Growing number of foreigners are finding it tougher to find places in local schools for their children; while foreign students take up about 35% enrollments in public universities.
I refer to the article “Parliament: Some 1,800 foreign pupils who applied to enter Primary 1 this year rejected” (Straits Times, Oct 2).
It states that “Some 1,800 international pupils who applied to enter Primary 1 this year (2017) were rejected, Ms Low Yen Ling, Senior Parliamentary Secretary for Education said on Monday (Oct 2).
“Our public school system is designed to cater to the needs of Singaporean students,” she said, responding to a question in Parliament from Mr Ong Teng Koon, an MP for Marsiling-Yew Tee GRC.
“We welcome eligible international students to study in our schools. They can help to cultivate a global orientation and intercultural skills in our students, and enrich the overall educational environment in Singaporean schools,” said Ms Low.
“Thus we only offer a limited number of places to international students each year,” she said. “While MOE will continue to make available places in our mainstream schools for international students, we will not be able to meet the demand entirely.”
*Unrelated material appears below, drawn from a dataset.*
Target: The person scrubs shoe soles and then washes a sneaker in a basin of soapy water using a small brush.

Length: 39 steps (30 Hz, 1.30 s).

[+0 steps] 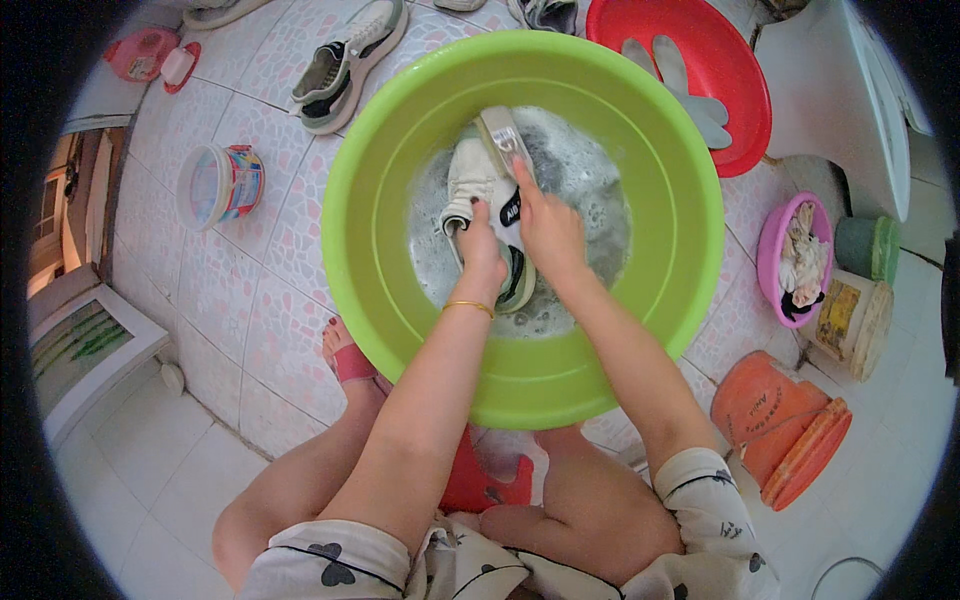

The Straits Times reported last year (2016) that a growing number of foreigners are finding it tougher to find places in local schools for their children.”
As to “The proportions of international and PR students in local schools have remained fairly constant in recent years, at 5 per cent and 9 per cent respectively” – why is it that (to the best of my knowledge) – the Government has never disclosed the breakdown of Singaporean, PR and foreign students in the public universities’ total enrolment (undergraduate and graduate students)?
With regard to “She said that the Ministry of Education (MOE) values the diversity that these foreign students bring to local schools, but its priority is to serve the educational needs of Singaporeans” – why is it that for decades – our public universities reserved 20 per of the first year undergraduate admissions for foreign students (recently reduced to 16 per cent).
After including permanent residents (PRs) and post-graduate students (the greater majority of which were non-Singaporeans) – the estimated percentage of non-Singaporean students in the public universities’ total enrolment was about 35 per cent.
Are there any countries in the world that has so many foreign students in their public universities – the majority of whom are on tuition grant or scholarships, etc – which has been estimated to cost about $400 million a year?
And now – we are told that university graduates have and will continue to be capped at between 30 to 40 per cent! (Yeoh Lam Keong’s article “Ex-GIC chief economist blasts Minister Ong’s education policy of capping local university graduates as “unimaginative”” (The Independent, May 5)).
What are your thoughts on the above?